**INFORMATION PROVIDED**.

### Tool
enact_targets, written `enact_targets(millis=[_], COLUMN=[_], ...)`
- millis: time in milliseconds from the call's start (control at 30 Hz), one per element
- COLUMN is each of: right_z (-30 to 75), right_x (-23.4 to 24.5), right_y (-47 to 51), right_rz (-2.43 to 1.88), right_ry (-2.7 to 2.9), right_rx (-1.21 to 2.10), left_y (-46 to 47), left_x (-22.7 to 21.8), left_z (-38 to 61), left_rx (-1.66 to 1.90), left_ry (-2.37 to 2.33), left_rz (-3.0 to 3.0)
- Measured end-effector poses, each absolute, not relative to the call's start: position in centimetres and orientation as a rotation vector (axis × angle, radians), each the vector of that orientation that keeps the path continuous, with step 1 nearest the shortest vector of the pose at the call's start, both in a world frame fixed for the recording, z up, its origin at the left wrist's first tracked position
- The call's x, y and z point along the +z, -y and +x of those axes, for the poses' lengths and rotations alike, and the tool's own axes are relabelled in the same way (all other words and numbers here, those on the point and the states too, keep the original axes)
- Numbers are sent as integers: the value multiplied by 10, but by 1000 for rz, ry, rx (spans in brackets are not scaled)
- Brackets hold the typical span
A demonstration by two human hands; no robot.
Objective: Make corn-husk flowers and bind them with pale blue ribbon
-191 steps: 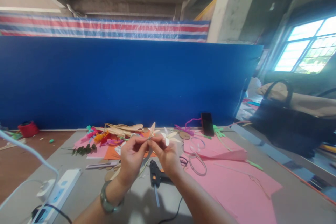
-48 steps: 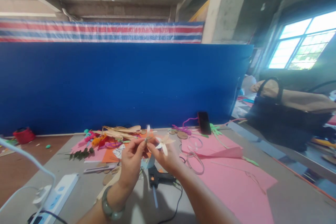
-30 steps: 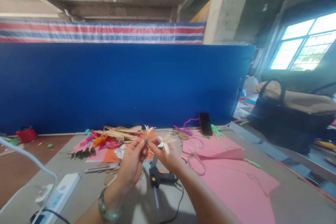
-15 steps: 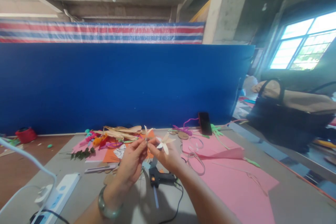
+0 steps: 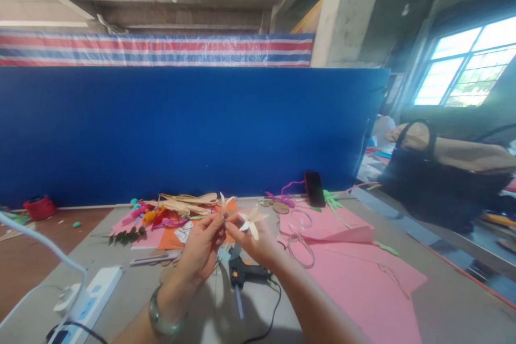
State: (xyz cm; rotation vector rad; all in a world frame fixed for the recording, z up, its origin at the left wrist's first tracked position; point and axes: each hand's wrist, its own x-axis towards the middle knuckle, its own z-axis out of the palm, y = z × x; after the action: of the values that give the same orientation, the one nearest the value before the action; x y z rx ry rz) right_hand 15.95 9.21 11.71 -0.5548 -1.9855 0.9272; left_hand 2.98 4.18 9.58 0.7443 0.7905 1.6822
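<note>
A blue partition (image 5: 181, 129) stands behind a grey table (image 5: 97, 250). Above the table, the left hand (image 5: 201, 244) pinches the base of a pale flower (image 5: 224, 203) between thumb and finger; the bloom looks slightly turned since a second ago, suggesting fine rolling. The right hand (image 5: 256, 242) pinches there too, a second flower (image 5: 252, 223) showing against it. Left to right: one power strip (image 5: 99, 295), one bangle (image 5: 162, 316), two flowers, one glue gun (image 5: 250, 272), one phone (image 5: 314, 189).

Pale petals (image 5: 253, 229): looked papery, matt.
Glue gun (image 5: 250, 273): was matt plastic.
Bangle (image 5: 155, 312): looked smooth, glossy.
Pink sheets (image 5: 350, 279): were matt paper.
</note>
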Motion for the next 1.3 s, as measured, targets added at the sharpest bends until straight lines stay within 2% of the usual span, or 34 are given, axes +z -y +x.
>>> enact_targets(millis=[233,467,867,1300], right_z=[160,162,165,164], right_x=[124,131,131,137], right_y=[-89,-87,-84,-78], right_rz=[-520,-504,-551,-705], right_ry=[1963,1995,2005,1953], right_rx=[1055,1005,980,1161], left_y=[-42,-39,-40,-38], left_x=[98,101,100,107], left_z=[26,23,26,13], left_rx=[1612,1549,1677,1609], left_ry=[-773,-795,-844,-1017], left_rz=[722,695,760,900])
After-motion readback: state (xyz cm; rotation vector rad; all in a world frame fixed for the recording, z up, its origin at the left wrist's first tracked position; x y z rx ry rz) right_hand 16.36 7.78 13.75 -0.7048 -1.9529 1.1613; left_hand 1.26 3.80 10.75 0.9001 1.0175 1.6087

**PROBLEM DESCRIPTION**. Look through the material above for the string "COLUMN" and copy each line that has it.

**SOLUTION**.
enact_targets, written `enact_targets(millis=[_], COLUMN=[_], ...)`
- COLUMN is each of: right_z (-30 to 75), right_x (-23.4 to 24.5), right_y (-47 to 51), right_rz (-2.43 to 1.88), right_ry (-2.7 to 2.9), right_rx (-1.21 to 2.10), left_y (-46 to 47), left_x (-22.7 to 21.8), left_z (-38 to 61), left_rx (-1.66 to 1.90), left_ry (-2.37 to 2.33), left_rz (-3.0 to 3.0)

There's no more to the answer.